*** Welcome to piglix ***

Elektronika B3-34


Elektronika B3-34 (Cyrillic: Электроника Б3-34) was a Soviet programmable calculator. It was released in 1980 and was sold for 85 rubles.

B3-34 used reverse Polish notation and had 98 bytes of instruction memory, four stack user registers and 14 addressable registers. Each register could store up to 8 mantissa digits and two exponent digits in the range from 1×10−99 to 9.9999999e+99.

The first Soviet programmable stationary calculator ISKRA 123, powered by mains power, was released at the beginning of the 1970s. The first programmable battery-powered pocket calculator Elektronika B3-21 was developed by the end of 1977 and released at the beginning of 1978. Its successor, B3-34, wasn't backward compatible with B3-21. The instruction set, hardware architecture and microcode of the B3-34 defined the standard of the later Soviet programmable hand-held and office-deck calculators: MK-61 (), MK-52 (), MK-54 (), MK-56 ().
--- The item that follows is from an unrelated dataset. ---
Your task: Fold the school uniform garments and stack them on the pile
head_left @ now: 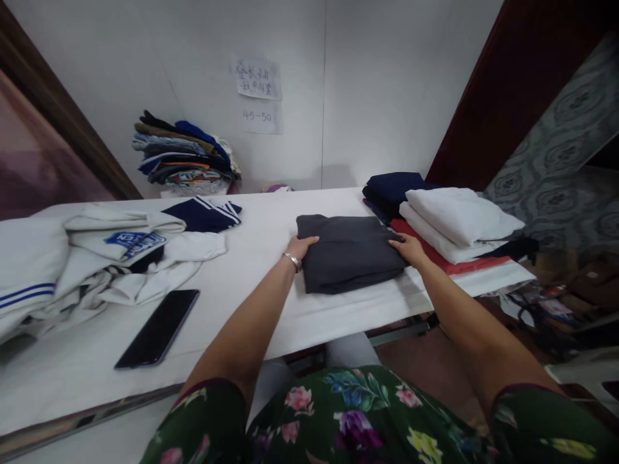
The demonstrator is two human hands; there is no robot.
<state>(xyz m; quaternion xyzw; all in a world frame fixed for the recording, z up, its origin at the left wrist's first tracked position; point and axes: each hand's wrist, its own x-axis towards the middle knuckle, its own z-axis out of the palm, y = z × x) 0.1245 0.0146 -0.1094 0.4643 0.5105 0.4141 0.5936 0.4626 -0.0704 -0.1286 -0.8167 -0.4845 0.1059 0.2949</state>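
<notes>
the dark grey garment (353,252), folded into a thick rectangle, is in front of me over the white table (256,277); whether it is slightly raised i cannot tell. my left hand (300,247) pinches its left edge, thumb on top, and my right hand (409,249) pinches the right edge the same way. the other fingers are hidden under the cloth, so i cannot judge how firmly they press.

i'd watch those side edges: if a pinch takes only the upper layers, the lower ones could sag and the fold slip open. pulling the hands apart unevenly could skew the rectangle. just beside the right hand lie the red garment (478,265) and the folded white clothes (464,216) on it; a wide swing of that wrist might snag them, and the pile sits close to the table's end, so a knock could tip it.

behind that is a navy folded stack (394,188). farther left, a phone (158,328) lies by the loose white heap (120,251); a dragged sleeve could shift it.
</notes>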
Model numbers do not follow any special order: MK-54 is a slightly refurbished version of B3-34 and MK-56 is its desktop copy, while MK-61 and MK-52 are somewhat more advanced calculators with more operations and even EEPROM (MK-52 only).

Later, at the end of the 1980s, much more powerful calculators appeared on the Soviet market. For example, the calculator or hand-held computer MK-90, which had a graphic LCD display and an internal BASIC interpreter, was essentially a pocket-sized variety of the PDP-11. Due to their high price and the growing popularity of much more powerful personal computers, such as ZX Spectrum, these powerful calculators never gained popularity among the general Soviet population. Therefore, the B3-34-derived calculators are remembered by many as their "first computer".
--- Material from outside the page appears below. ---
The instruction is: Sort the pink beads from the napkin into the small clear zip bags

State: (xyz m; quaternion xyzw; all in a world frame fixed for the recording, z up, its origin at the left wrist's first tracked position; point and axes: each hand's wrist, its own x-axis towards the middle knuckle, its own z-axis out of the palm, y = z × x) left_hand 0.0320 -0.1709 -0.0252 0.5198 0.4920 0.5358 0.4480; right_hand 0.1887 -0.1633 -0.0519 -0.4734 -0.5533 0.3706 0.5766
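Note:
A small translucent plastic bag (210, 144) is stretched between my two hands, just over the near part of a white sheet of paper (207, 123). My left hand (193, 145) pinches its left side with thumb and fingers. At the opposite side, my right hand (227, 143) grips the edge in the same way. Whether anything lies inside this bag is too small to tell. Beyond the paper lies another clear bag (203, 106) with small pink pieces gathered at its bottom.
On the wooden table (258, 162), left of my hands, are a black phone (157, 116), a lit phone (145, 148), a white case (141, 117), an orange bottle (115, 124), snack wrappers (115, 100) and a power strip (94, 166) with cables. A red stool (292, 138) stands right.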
Despite very limited capability, people managed to write all kinds of programs for B3-34 and its later successors, including adventure games and libraries of sophisticated calculus-related functions for engineers. Hundreds, perhaps thousands, of programs were written for these machines, from practical scientific and business software, which were used in real-life offices and labs, to fun games for children. During 1985–1986 the science magazine Tekhnika Molodezhi published a science fiction story "Way to Earth" accompanied by programs for B3-34 that could be used to simulate a particular segment of Moon-Earth journey from the story. The Elektronika MK-52 calculator (using the extended B3-34 command set, and featuring internal EEPROM memory for storing programs and external interface for EEPROM cards and other periphery) was used inSoviet spacecraft program (for Soyuz TM-7 flight) as a backup of the board computer.


...
Wikipedia

...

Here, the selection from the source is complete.